### Task brief:
Every line in the data below from the one containing "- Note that" down to the one containing "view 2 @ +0", both included, must be retyped exactly; no other line is to appear.

- - - - -

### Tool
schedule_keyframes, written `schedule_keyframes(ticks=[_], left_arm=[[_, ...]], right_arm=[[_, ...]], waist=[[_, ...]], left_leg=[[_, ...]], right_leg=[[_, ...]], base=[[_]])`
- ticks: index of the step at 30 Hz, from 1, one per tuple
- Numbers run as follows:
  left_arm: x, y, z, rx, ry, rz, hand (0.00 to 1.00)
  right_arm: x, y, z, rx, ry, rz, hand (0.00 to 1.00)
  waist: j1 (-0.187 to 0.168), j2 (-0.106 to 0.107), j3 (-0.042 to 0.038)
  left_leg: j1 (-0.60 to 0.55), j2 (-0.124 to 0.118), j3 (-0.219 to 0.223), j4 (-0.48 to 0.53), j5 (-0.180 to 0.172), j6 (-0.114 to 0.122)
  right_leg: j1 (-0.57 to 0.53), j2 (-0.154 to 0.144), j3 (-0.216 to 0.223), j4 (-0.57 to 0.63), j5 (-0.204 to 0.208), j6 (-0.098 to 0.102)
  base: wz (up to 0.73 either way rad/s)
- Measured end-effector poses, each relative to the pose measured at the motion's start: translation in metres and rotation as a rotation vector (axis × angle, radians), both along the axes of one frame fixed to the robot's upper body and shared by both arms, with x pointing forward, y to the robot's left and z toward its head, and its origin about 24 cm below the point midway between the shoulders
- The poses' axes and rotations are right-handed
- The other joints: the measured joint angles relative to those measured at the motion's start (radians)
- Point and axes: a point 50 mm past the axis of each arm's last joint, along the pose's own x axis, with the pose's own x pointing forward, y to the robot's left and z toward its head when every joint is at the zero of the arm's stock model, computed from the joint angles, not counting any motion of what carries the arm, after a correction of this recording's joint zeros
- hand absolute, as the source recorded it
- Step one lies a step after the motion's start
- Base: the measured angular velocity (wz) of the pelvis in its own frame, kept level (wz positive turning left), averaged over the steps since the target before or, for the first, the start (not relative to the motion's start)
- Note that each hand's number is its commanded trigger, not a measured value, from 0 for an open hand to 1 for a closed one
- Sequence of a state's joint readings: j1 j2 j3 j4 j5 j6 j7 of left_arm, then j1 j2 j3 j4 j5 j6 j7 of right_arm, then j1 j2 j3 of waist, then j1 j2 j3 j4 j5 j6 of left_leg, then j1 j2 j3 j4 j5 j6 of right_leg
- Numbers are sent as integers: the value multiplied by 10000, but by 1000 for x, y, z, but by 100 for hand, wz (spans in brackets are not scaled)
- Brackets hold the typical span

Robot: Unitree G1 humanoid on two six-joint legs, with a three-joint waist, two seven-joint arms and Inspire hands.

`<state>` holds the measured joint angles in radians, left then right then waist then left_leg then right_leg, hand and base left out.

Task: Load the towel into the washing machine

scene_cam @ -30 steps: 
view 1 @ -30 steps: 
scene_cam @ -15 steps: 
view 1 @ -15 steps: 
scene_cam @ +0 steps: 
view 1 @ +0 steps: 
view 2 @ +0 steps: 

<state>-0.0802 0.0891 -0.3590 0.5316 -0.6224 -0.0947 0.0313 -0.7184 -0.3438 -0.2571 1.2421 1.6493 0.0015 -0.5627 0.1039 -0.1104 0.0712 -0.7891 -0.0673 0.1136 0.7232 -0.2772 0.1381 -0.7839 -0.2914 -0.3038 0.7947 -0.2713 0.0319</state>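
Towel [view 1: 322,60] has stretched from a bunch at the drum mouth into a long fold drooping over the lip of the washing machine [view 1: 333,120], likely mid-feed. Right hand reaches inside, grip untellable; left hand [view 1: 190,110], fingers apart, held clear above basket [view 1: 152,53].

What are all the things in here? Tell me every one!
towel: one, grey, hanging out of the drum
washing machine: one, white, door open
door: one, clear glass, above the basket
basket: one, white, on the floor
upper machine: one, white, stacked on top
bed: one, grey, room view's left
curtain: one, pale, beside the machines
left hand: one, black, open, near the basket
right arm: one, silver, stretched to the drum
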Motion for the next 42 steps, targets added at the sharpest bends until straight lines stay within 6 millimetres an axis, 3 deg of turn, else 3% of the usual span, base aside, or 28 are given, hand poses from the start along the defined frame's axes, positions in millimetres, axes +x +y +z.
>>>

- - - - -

### Solution to this problem:
- Note that each hand's number is its commanded trigger, not a measured value, from 0 for an open hand to 1 for a closed one
- Sequence of a state's joint readings: j1 j2 j3 j4 j5 j6 j7 of left_arm, then j1 j2 j3 j4 j5 j6 j7 of right_arm, then j1 j2 j3 of waist, then j1 j2 j3 j4 j5 j6 of left_leg, then j1 j2 j3 j4 j5 j6 of right_leg
- Numbers are sent as integers: the value multiplied by 10000, but by 1000 for x, y, z, but by 100 for hand, wz (spans in brackets are not scaled)
- Brackets hold the typical span

Robot: Unitree G1 humanoid on two six-joint legs, with a three-joint waist, two seven-joint arms and Inspire hands.

`<state>` holds the measured joint angles in radians, left then right then waist then left_leg then right_leg, hand and base left out.

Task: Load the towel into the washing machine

scene_cam @ -30 steps: 
view 1 @ -30 steps: 
scene_cam @ -15 steps: 
view 1 @ -15 steps: 
scene_cam @ +0 steps: 
view 1 @ +0 steps: 
view 2 @ +0 steps: 

This exercise has now been fully answered.